CenterPoint Energy (NYSE:CNP) executives celebrated their company’s status as a “pure play regulated utility” during their first-quarter earnings call Tuesday with financial analysts.

“We heard loud and clear that many of you wanted CenterPoint to exit the [gas] midstream industry,” CEO David Lesar said. “We did it in a way we believe was better and quicker than many of you ever expected.”

Late last year, CenterPoint and OGE Energy (NYSE:OGE) completed the $7.2 billion sale of their partnership in Enable Midstream Partners to Energy Transfer Partners (NYSE:ET). (See OGE, CenterPoint Complete Enable’s Disposal.)

CenterPoint sold all its common units within four months of the transaction at a 20% premium to Energy Transfer’s unit price when the deal was announced, Lesar said.

“Not a bad outcome for those shareholders who thought we would never get out of this investment, let alone receive approximately $1.3 billion of net after-tax proceeds from it,” he said. “We listen to our investors.”

The Houston-based utility in February also sold gas distribution businesses in Arkansas and Oklahoma for more than $1.6 billion. It has used $1.8 billion of the combined proceeds to reduce debt, with a goal of slicing parent-level debt to about 20% of the total by the end of the year.

Management expects full recovery of $1.1 billion in gas costs incurred during the 2021 winter storm through Texas securitization efforts. CenterPoint will also soon file in Indiana for the cost of retiring two coal plants. It expects a decision by the end of the year and, with approval, securitization bonds to be issued early next year.

The utility reported earnings of $518 million ($0.82/diluted share) for 2022’s first quarter, up from $334 million ($0.56/diluted share) for the same period a year ago. The non-GAAP earnings of 47 cents/share just missed the Zacks Consensus Estimate of 48 cents.

The company’s share price closed at $30.54 on Tuesday, a gain of 33 cents.

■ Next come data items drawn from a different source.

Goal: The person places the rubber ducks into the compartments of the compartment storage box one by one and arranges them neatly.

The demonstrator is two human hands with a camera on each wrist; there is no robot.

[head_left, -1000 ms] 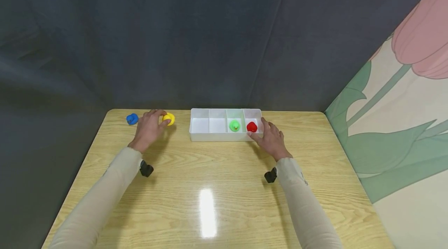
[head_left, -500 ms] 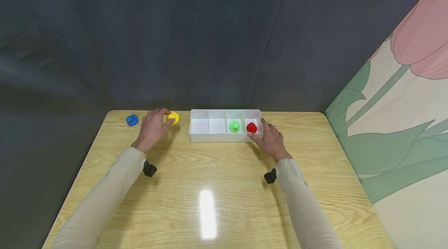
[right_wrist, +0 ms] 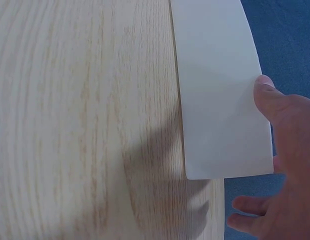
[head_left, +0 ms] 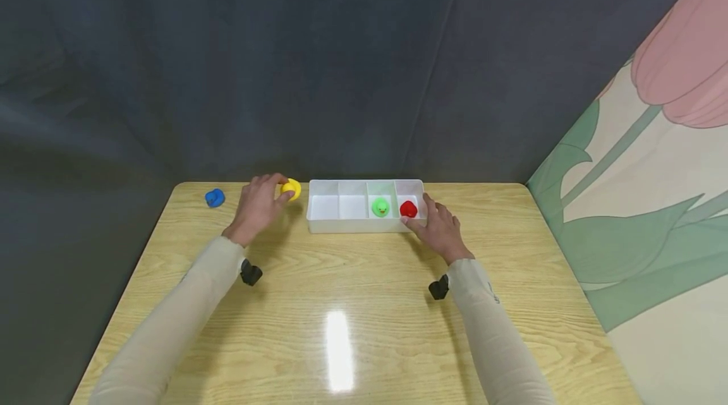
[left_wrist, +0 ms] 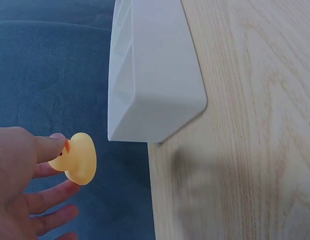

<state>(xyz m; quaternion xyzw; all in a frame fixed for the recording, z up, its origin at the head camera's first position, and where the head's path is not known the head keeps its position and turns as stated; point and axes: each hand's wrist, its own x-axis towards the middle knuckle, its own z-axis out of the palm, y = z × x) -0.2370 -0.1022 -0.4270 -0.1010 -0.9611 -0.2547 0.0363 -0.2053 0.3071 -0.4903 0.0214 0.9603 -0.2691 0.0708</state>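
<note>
Tray [head_left: 351, 227] seems steadied because your right hand [head_left: 438, 228] grips its right end; your left hand [head_left: 257, 208] pinches the yellow duck [left_wrist: 81, 159] by its head, just left of the tray, apparently keeping the body free. Its two rightmost compartments separate the green duck [head_left: 380, 206] and red toy [head_left: 408, 208]; the blue toy [head_left: 214, 197] lies well left of it.

We identify a left sleeve [head_left: 176, 316] and a right sleeve [head_left: 495, 335], both long, beige and lightly creased. At the inner side of the left cuff [head_left: 227, 256] we locate a compact, angular black block [head_left: 251, 273]; a similar dark module [head_left: 438, 287] sits at the right cuff [head_left: 463, 271]. We note a small grey marking [head_left: 493, 293] on the right sleeve's outer side. The left hand [head_left: 258, 206] and right hand [head_left: 439, 231] are bare.
</note>
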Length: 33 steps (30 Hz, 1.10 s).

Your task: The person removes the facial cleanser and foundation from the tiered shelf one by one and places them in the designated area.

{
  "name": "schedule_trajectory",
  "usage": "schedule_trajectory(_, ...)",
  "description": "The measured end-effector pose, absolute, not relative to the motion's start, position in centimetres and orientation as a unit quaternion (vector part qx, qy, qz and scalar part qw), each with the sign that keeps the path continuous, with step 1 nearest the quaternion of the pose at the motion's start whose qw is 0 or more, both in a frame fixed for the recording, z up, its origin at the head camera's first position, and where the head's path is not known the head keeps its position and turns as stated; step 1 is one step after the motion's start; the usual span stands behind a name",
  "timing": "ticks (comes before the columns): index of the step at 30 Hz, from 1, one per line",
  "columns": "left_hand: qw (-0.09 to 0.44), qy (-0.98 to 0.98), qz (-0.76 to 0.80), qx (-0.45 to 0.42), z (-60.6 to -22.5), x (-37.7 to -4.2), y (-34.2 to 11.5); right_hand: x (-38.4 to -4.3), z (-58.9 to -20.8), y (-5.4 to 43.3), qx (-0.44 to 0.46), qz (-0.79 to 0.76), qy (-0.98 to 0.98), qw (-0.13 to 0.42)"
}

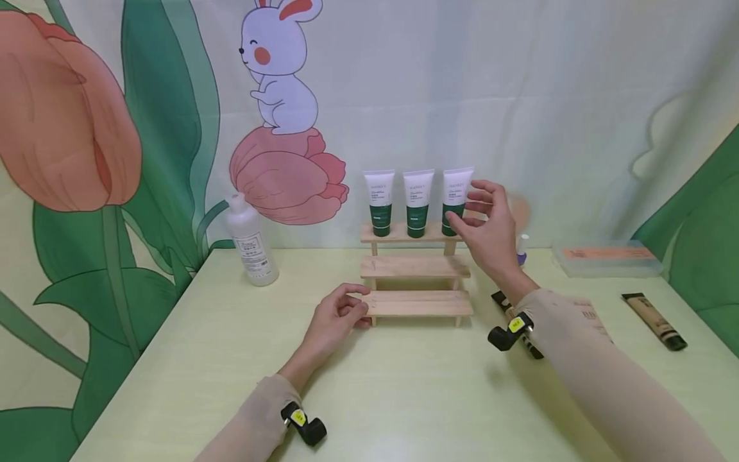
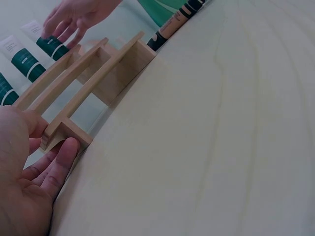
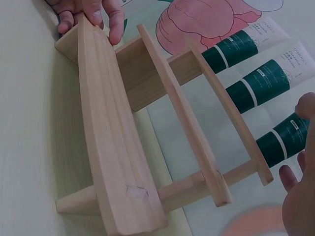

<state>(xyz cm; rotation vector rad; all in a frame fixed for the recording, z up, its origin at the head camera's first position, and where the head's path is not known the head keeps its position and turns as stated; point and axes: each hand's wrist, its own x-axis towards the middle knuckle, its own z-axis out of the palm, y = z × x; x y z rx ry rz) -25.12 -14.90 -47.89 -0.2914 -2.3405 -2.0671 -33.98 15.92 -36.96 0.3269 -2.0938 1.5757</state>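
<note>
A three-tier wooden display rack (image 1: 417,303) stands on the table. Three white-and-green squeeze tubes (image 1: 417,204) stand upright in a row on its top tier. My left hand (image 1: 337,314) grips the left end of the lowest tier, thumb and fingers around its edge, as the left wrist view shows. At the top tier, my right hand (image 1: 491,224) is around the rightmost tube (image 1: 458,189), its thumb overlapping the tube's front. In the right wrist view its lower fingers (image 3: 288,178) are spread and stand apart from that tube (image 3: 284,140).
Left of the rack stands a white bottle (image 1: 252,242). Beyond the right forearm lie a black-and-tan tube (image 1: 654,321) and a clear plastic case (image 1: 607,260). Another dark tube (image 1: 532,346) is partly hidden under that wrist, near a small white-capped bottle (image 1: 522,247). A printed curtain (image 1: 566,128) hangs behind the table.
</note>
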Motion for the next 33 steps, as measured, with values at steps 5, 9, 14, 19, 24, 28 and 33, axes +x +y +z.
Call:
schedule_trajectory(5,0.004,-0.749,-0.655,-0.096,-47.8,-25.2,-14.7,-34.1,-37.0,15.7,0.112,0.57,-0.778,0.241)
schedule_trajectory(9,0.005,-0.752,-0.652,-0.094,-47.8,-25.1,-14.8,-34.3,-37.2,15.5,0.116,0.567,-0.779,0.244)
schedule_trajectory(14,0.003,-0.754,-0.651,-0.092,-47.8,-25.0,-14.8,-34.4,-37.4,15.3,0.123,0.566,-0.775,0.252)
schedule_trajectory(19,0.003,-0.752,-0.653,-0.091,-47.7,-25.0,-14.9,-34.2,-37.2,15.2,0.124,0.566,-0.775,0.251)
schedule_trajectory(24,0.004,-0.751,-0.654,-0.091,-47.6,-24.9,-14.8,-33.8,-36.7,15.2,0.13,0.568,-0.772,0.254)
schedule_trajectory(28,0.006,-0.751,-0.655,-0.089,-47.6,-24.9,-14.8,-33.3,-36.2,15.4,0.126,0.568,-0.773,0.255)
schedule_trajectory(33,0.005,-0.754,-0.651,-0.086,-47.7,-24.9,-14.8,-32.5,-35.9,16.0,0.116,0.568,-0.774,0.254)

CAISO’s New Renewables Record Falls Hair Short of 100%

For a moment last Saturday, CAISO was able to serve nearly 100% of its native load with renewable energy, beating a record set just a month earlier.

The peak occurred at 2:50 p.m. on April 30, when the California grid operator served 99.87% of its momentary demand with renewables, breaking the previous record of 97.6% set on April 3, the ISO confirmed Tuesday after reviewing generation data. (See CAISO Sets 98% Renewables Record.)

In a tweet Tuesday, CAISO called the event “a significant milestone along the path to a carbon-free power grid.”

Preliminary data from the ISO indicated that output from renewables reached 18,629 MW during the peak, nearly matching demand. At the same time, gas-fired plants were generating 2,434 MW, nuclear 2,239 MW and large hydro 590 MW. Exports from the CAISO system hit about 4,400 MW during the interval.

The exports did not match total generation from those resources because a portion of the ISO’s natural gas generation consists of reliability-must-run units operating behind transmission constraints and combined heat and power units that cannot be curtailed.

Spring is typically a period of low demand in California, accompanied by relatively high output from solar, wind and hydro, often leading to energy surpluses.

CAISO’s installed renewable energy mix consists of about 57% solar, 30% wind, and smaller amounts of geothermal energy, small-hydro resources and biofuels. While emissions-free and technically renewable, large hydro resources are not included in the mix.

About 32% of California’s energy mix came from renewable power in 2020, the most recent year for which figures are available, according to the state Energy Commission.